A Argentina mais uma vez é indicada ao Oscar por uma obra-prima. O filme “Argentina, 1985” conta a história do esforço da sociedade civil em julgar militares que exerceram o poder durante o duro período ditatorial do país, entre 1976 e 1983. O saldo dos anos sob o comando militar é assustador. Calcula-se que mais de 30 mil cidadãos morreram e desapareceram nos porões da ditadura (além de 500 bebês), deixando marcas profundas na sociedade argentina. Uma violência que foi exposta durante o julgamento, ajudando o país a ter ciência que tal brutalidade jamais poderia voltar a acontecer e que os mandantes desses crimes bárbaros deveriam ser punidos.

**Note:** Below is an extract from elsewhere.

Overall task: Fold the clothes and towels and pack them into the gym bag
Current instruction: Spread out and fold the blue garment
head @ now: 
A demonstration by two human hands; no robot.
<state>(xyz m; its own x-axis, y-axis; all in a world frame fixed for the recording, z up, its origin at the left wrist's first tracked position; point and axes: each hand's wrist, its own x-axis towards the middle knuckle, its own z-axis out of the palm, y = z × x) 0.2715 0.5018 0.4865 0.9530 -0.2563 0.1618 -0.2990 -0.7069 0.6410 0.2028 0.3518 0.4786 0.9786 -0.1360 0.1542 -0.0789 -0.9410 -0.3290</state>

A violência cometida de forma arbitrária pelos agentes que representavam o Estado argentino é um exemplo clássico de violação de Direitos Humanos. Por ser detentor do monopólio do uso da força, o Estado, por intermédio de qualquer governo, precisa ter limites claros de atuação, usar suas atribuições sempre dentro da lei e dos parâmetros constitucionais, sob pena de cometer arbitrariedades contra o cidadão. Este direito de defesa do indivíduo contra o poder Estado é o que se chama de Direitos Humanos, principal prerrogativa violada por ditaduras e prática comum da ditadura argentina por intermédio de perseguições, desaparecimentos, sequestros, prisões, torturas e mortes.

Para uma sociedade fazer as pazes com o seu presente, precisa conhecer o passado. Foi isso que os argentinos fizeram em 1985, julgando em um tribunal civil, sob o manto constitucional, as violações de Direitos Humanos cometidas pelos militares durante o seu exercício de poder ditatorial. Assim como em Nuremberg, militares não reconheceram a legitimidade do tribunal, porém, assim como na Alemanha, seus crimes foram expostos. Por fim, tiveram direito a um julgamento, aquilo que negaram para todas as vítimas que pereceram em suas mãos.

Enquanto a Argentina conheceu os horrores da ditadura por meio de 839 testemunhas durante 530 horas de audiência, onde falaram parentes de desaparecidos, especialistas, testemunhas de defesa e muitos sequestrados e torturados que sobreviveram, o Brasil infelizmente optou pelo caminho oposto. Deixaram livres de qualquer julgamento os criminosos fardados que sequestraram, torturaram e assassinaram no comando do país.

Foi somente no governo Fernando Henrique que se instituiu a Comissão Especial sobre Mortos e Desaparecidos encarregada de investigar casos de vítimas fatais que haviam sido motivados politicamente. E em 2011, no governo Dilma Rousseff, estabeleceu-se a Comissão Nacional da Verdade para investigar violações de Direitos Humanos ocorridos durante a ditadura militar. O primeiro processo começou em 2012 e terminou em 2021, 36 anos após o fim da ditadura. Uma impunidade que cega nossa sociedade.

Se assim como os argentinos, o Brasil tivesse julgado seus militares acusados de crimes contra a população brasileira que prometeram proteger, talvez nossa história fosse outra e jamais tivéssemos pessoas pedindo o fim da democracia diante de quartéis, rogando por intervenção militar ou agindo para provocar um golpe de Estado. A Argentina guarda também seus traumas, mas neste caso soube lidar melhor com as feridas da ditadura do que o Brasil. Um país que não conhece o seu passado está fadado a repeti-lo. Se pudéssemos hoje assistir um filme chamado “Brasília, 1985”, talvez tivéssemos evitado chocar o ovo da serpente que insiste em nos assombrar como nação.

Márcio Coimbra é da pós-graduação em Relações Institucionais e Governamentais da Faculdade Presbiteriana Mackenzie Brasília.